* [Information shown]
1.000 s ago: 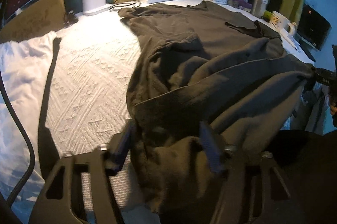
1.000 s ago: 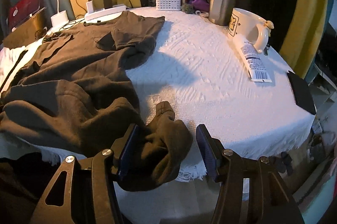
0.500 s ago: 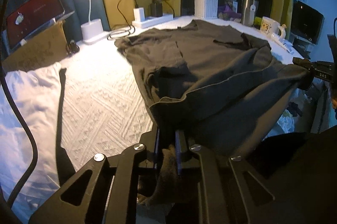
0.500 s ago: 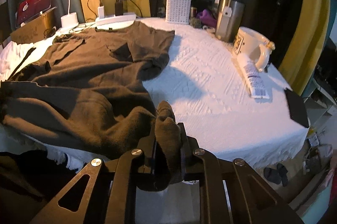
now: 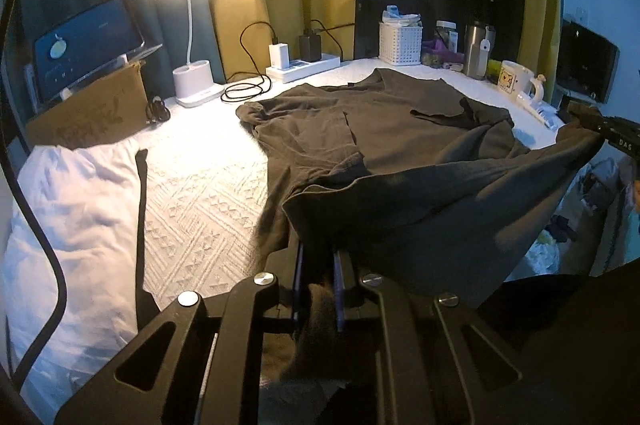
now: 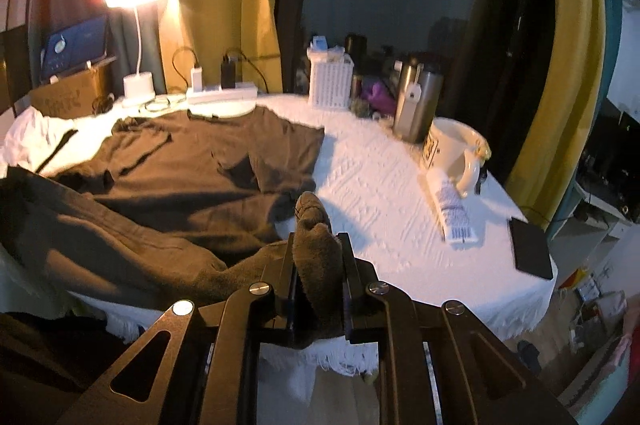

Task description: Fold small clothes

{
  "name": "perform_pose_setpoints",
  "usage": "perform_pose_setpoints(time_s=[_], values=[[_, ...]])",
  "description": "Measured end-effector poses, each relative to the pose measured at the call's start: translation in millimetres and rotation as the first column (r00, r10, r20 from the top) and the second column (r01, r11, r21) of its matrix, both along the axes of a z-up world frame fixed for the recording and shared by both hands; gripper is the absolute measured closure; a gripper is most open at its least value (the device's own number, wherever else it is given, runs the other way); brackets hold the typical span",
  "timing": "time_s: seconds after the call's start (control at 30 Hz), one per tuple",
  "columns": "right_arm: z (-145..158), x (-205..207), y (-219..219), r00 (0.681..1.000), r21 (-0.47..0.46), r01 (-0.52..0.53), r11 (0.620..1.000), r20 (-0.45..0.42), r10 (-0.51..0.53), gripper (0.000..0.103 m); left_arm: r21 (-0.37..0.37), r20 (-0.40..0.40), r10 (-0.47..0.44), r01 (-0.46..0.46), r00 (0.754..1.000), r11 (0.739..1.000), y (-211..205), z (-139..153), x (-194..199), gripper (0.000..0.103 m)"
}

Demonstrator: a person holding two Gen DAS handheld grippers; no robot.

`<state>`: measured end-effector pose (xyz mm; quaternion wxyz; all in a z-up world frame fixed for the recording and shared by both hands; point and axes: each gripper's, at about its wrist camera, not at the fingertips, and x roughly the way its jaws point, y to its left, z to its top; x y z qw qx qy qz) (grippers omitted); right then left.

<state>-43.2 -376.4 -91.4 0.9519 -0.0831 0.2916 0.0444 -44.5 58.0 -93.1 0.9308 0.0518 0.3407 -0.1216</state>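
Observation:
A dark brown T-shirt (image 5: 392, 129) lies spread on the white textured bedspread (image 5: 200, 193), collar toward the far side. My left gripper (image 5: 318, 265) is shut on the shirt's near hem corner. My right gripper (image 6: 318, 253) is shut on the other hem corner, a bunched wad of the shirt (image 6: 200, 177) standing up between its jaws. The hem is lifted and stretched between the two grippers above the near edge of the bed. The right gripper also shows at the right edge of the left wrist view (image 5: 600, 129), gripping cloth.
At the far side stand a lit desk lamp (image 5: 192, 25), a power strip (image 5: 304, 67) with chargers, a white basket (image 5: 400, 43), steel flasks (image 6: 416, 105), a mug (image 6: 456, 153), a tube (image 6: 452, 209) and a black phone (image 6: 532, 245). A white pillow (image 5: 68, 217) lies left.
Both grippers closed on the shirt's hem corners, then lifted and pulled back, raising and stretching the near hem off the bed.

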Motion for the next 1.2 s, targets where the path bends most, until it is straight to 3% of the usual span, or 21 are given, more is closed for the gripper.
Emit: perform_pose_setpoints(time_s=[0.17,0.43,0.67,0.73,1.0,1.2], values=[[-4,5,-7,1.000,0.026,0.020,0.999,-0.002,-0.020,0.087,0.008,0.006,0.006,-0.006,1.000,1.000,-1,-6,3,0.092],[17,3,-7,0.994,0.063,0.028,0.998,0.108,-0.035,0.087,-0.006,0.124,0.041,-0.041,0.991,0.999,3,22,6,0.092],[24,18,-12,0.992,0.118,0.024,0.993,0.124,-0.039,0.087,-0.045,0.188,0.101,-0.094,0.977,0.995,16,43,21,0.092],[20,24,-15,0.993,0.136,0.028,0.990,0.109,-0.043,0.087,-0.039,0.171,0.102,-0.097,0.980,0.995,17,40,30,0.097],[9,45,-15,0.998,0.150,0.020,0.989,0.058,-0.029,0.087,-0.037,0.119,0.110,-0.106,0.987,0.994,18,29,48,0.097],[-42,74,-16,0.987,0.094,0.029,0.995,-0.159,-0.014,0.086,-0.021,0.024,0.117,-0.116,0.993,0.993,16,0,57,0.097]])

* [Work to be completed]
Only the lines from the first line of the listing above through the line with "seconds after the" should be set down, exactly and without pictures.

* [Response below]
1.000 s ago: 
1.000 s ago: 
0.500 s ago: 
0.500 s ago: 
now: 
now: 

Task description: Fold small clothes

{
  "name": "perform_pose_setpoints",
  "usage": "perform_pose_setpoints(time_s=[_], values=[[_, ...]])",
  "description": "Measured end-effector poses, each relative to the pose measured at the call's start: translation in millimetres and rotation as the first column (r00, r10, r20 from the top) and the second column (r01, r11, r21) of its matrix, both along the axes of a z-up world frame fixed for the recording and shared by both hands; gripper is the absolute measured closure; a gripper is most open at its least value (the device's own number, wherever else it is given, runs the other way); brackets hold the typical span",
  "timing": "time_s: seconds after the call's start (control at 30 Hz), one per tuple",

This exercise requires no additional answer.